Non-Fiction Steampunk

TheVictorianInternetThe histories of Tom Standage approach familiar things from unfamiliar angles. Being interested in Steampunk, and a daily user of the internet who has trouble recalling what life was like before then, I found The Victorian Internet fascinating. Subtitled The Remarkable Story of the Telegraph and the Nineteenth Century’s On-line Pioneers, the story of the wiring of the world did resonate in any almost eerie way to the early days of the world-wide web. Despite my disclaimer, I do recall those days clearly when the only way someone could get in touch with you immediately was the telephone, and you had to be at home for it to work. Prior to the telegraph, news traveled even slower and you could go months without hearing from those closest to you, if they happened to be away. Samuel F. B. Morse knew that first-hand, as Standage tells it. His wife died while he was out of town, and although he rushed back right away upon hearing, she had been buried before he reached her. Such was life when news arrived only by letter. Morse was among those who invented the telegraph, a device that made the world realize that yes, it was possible to send information to distant places almost instantly. It soon become a wired world.

Standage is also more circumspect than some writers who declare, with breathless awe, that some new device will cure the world’s ills. Showing how the telegraph generated much the same hyperbole as the internet (that peace would reign now that people could communicate instantly, that technology had brought a miraculous rapprochement, etc.) he notes that people remained people. Wars continued—intensified, in fact, into World War One where technology was devoted to destruction. People had always been able to kill each other. Now they could do it faster, and in more hideous ways. Still, there’s no denying that once the idea of instant communication caught on that we would continue to develop it rapidly. You never need be away from a network that covers much of the developed world and you can talk on your phone from deep under the Hudson River to the top of the Empire State Building. You can order a pizza from anywhere.

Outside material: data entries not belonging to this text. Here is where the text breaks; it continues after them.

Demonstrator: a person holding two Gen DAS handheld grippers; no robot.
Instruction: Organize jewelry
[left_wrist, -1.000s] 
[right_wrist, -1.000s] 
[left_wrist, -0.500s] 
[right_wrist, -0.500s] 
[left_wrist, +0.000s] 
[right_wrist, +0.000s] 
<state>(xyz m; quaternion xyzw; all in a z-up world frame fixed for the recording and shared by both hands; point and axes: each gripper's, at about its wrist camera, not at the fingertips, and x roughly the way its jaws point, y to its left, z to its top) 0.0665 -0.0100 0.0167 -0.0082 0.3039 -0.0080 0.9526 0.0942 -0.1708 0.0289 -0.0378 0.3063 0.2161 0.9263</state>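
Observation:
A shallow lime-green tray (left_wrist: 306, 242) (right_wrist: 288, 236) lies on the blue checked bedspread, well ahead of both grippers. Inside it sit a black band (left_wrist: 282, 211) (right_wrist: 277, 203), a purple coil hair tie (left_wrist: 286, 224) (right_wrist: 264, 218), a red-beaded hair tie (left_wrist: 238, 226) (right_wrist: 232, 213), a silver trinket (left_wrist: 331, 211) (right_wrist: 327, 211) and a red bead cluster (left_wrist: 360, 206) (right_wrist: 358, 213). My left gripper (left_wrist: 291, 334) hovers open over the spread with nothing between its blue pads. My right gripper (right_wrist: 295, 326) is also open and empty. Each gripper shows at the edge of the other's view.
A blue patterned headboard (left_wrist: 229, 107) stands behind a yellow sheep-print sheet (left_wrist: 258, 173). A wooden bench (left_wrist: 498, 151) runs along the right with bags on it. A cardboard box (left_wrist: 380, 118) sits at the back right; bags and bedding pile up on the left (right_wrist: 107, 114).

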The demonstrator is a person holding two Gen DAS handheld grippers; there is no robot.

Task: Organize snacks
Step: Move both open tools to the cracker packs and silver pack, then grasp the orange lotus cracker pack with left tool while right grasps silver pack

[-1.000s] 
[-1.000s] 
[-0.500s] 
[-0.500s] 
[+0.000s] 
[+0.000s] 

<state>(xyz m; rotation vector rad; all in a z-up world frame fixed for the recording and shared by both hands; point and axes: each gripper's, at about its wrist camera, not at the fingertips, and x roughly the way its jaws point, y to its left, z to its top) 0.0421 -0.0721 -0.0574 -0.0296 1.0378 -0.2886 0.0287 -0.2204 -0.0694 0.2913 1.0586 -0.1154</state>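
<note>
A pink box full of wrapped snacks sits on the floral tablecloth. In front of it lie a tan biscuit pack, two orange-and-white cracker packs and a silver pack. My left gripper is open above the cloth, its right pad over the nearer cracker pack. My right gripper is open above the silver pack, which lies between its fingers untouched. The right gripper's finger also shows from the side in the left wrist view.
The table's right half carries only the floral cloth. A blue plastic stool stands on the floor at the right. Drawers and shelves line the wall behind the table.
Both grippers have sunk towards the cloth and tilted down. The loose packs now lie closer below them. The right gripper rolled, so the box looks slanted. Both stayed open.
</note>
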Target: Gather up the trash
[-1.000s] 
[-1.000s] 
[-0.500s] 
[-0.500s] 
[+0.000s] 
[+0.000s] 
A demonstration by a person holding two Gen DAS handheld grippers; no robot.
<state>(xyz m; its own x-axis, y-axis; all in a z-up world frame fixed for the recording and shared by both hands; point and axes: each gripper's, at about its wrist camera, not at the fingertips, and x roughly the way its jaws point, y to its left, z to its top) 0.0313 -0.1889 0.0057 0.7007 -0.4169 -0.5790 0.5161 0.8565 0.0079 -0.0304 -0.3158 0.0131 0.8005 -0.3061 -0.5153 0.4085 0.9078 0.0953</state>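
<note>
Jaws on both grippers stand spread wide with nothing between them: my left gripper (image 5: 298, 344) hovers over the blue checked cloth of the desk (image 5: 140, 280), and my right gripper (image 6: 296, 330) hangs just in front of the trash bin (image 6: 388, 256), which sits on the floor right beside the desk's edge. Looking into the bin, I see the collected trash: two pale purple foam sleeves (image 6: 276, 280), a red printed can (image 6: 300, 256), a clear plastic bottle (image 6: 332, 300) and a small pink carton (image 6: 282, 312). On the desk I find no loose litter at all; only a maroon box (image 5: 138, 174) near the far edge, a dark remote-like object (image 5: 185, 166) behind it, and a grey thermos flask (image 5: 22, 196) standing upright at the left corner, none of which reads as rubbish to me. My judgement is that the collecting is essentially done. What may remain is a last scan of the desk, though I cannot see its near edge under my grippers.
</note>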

Ironically, Morse dedicated part of his earnings to endow a lectureship concerning how science related to the Bible. It was clear that technology had achieved the impossible (okay, well, the improbable) and yet, Victorian society still relied on the truths contained in Scripture. The telegraph, which began with the words, “What hath God wrought,” ended with the attempt to figure out how the Bible fit into all this. Just because humans had crossed the great barriers of oceans with electric cables didn’t mean the Almighty was out of a job. Even today God can be found on the internet. Along with many other choices of distraction and business. God is not so much dead as commodified. The difference between Morse’s day and ours was that then they knew that the Bible impacted daily life. It continues to do so today, but we’ve become too sophisticated to give it much of a nod. We might be well served, however, to look back once in a while as well as to look forward. We might be surprised at how little things have changed.


Ancient History

Every great once in a while somebody in the popular media seems to remember suddenly that the ancient world existed. I suppose that it is the fate of forward-looking species to forget the past, at least until it looks trendy. An editor for Sunday’s paper, for example, ran an article by Tom Standage, “Facebook, Twitter: That’s all so 1st century B.C.,” written originally for the Los Angeles Times. Tom Standage has written popular histories that go back to the Sumerians; I really enjoyed his A History of the World in Six Glasses. He’s got a great grasp of antiquity. In this short article, Standage points out similarities between modern, electronic social media and the distribution of gossip in ancient times. Indeed, he is basically right about writing: as soon as people learned to do it, it proliferated. Communication at a distance is such a wonder that we seldom pause to consider just how revolutionary it is. Social media has just made it that much easier. Instant thoughts, at the speed of light. Anywhere in the wired world. And yet…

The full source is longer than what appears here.